Output the records that follow exactly as they are written.

(Given data)

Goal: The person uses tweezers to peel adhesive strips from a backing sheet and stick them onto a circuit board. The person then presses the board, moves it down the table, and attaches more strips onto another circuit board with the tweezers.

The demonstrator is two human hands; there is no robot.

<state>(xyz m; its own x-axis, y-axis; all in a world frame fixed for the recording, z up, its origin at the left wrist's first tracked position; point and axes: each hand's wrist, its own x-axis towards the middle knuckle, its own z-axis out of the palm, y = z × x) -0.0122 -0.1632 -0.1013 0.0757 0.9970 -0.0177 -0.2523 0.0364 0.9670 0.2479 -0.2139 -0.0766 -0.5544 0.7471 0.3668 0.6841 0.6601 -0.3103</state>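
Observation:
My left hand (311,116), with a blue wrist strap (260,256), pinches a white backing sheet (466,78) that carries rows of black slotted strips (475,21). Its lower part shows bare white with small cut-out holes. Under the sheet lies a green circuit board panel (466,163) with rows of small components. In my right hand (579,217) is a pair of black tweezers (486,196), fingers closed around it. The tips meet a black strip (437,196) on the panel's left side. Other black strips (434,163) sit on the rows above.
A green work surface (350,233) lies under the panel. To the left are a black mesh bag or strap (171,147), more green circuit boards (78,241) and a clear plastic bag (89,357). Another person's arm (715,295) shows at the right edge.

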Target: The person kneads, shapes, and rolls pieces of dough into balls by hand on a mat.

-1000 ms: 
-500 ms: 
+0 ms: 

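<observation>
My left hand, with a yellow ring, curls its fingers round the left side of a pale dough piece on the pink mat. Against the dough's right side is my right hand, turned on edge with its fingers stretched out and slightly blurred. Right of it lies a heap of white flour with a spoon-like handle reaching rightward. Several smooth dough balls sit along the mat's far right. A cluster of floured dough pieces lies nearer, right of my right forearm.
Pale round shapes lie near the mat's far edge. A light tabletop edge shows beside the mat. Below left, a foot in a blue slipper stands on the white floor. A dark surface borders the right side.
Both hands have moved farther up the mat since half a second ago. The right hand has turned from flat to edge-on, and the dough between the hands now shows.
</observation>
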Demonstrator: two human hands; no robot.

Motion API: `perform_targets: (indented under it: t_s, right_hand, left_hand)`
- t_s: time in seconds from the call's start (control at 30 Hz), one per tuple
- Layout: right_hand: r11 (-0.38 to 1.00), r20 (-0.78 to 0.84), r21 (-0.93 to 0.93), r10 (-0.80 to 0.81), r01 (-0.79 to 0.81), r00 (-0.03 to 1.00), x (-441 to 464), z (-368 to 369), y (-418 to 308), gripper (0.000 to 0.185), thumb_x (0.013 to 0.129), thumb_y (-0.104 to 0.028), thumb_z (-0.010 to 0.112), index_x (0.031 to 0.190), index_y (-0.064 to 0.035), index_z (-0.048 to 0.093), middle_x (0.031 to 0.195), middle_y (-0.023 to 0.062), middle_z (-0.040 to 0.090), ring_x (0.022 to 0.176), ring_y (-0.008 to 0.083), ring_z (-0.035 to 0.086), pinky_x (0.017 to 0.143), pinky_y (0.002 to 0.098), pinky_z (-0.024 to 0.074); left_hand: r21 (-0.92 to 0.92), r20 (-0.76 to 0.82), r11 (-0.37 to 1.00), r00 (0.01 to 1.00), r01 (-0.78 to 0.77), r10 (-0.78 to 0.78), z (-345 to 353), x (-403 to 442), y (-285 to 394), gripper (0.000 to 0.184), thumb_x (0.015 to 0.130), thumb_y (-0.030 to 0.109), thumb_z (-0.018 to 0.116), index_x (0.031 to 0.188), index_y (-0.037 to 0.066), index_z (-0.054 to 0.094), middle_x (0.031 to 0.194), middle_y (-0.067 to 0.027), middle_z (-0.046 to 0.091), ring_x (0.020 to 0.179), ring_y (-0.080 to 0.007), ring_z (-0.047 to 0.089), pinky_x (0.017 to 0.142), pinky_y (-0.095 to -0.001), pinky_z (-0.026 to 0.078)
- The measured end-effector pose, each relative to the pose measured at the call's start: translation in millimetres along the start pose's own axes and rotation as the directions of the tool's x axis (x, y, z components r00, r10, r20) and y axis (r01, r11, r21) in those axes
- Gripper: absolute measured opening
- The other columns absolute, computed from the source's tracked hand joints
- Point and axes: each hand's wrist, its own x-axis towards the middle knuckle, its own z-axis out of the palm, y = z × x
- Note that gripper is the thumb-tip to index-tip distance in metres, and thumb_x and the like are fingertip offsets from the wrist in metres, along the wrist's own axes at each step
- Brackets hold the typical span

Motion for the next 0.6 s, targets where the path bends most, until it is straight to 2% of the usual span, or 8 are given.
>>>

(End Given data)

» **Your response**
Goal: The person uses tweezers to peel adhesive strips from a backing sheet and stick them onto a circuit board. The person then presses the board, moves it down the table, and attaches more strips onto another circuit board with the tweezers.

The demonstrator is two human hands; there is no robot.

<state>(xyz m; its own x-axis, y-axis; all in a world frame fixed for the recording, z up, its origin at the left wrist's first tracked position; point and axes: each hand's wrist, its own x-axis towards the middle knuckle, its own z-axis out of the palm, y = z × x) -0.0122 -0.1632 -0.1013 0.0757 0.9970 -0.0177 -0.2523 0.0364 0.9670 0.2479 -0.2139 -0.0766 -0.5544 0.7471 0.3668 0.6841 0.6601 -0.3103</state>
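Observation:
My left hand (311,116), with a blue wrist strap (260,256), pinches a white backing sheet (466,78) that carries rows of black slotted strips (475,21). Its lower part shows bare white with small cut-out holes. Under the sheet lies a green circuit board panel (466,163) with rows of small components. In my right hand (579,217) is a pair of black tweezers (486,196), fingers closed around it. The tips meet a black strip (437,196) on the panel's left side. Other black strips (434,163) sit on the rows above.
A green work surface (350,233) lies under the panel. To the left are a black mesh bag or strap (171,147), more green circuit boards (78,241) and a clear plastic bag (89,357). Another person's arm (715,295) shows at the right edge.
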
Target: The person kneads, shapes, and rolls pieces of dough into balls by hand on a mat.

-1000 ms: 
-500 ms: 
+0 ms: 

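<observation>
My left hand, with a yellow ring, curls its fingers round the left side of a pale dough piece on the pink mat. Against the dough's right side is my right hand, turned on edge with its fingers stretched out and slightly blurred. Right of it lies a heap of white flour with a spoon-like handle reaching rightward. Several smooth dough balls sit along the mat's far right. A cluster of floured dough pieces lies nearer, right of my right forearm.
Pale round shapes lie near the mat's far edge. A light tabletop edge shows beside the mat. Below left, a foot in a blue slipper stands on the white floor. A dark surface borders the right side.
Both hands have moved farther up the mat since half a second ago. The right hand has turned from flat to edge-on, and the dough between the hands now shows.
</observation>
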Demonstrator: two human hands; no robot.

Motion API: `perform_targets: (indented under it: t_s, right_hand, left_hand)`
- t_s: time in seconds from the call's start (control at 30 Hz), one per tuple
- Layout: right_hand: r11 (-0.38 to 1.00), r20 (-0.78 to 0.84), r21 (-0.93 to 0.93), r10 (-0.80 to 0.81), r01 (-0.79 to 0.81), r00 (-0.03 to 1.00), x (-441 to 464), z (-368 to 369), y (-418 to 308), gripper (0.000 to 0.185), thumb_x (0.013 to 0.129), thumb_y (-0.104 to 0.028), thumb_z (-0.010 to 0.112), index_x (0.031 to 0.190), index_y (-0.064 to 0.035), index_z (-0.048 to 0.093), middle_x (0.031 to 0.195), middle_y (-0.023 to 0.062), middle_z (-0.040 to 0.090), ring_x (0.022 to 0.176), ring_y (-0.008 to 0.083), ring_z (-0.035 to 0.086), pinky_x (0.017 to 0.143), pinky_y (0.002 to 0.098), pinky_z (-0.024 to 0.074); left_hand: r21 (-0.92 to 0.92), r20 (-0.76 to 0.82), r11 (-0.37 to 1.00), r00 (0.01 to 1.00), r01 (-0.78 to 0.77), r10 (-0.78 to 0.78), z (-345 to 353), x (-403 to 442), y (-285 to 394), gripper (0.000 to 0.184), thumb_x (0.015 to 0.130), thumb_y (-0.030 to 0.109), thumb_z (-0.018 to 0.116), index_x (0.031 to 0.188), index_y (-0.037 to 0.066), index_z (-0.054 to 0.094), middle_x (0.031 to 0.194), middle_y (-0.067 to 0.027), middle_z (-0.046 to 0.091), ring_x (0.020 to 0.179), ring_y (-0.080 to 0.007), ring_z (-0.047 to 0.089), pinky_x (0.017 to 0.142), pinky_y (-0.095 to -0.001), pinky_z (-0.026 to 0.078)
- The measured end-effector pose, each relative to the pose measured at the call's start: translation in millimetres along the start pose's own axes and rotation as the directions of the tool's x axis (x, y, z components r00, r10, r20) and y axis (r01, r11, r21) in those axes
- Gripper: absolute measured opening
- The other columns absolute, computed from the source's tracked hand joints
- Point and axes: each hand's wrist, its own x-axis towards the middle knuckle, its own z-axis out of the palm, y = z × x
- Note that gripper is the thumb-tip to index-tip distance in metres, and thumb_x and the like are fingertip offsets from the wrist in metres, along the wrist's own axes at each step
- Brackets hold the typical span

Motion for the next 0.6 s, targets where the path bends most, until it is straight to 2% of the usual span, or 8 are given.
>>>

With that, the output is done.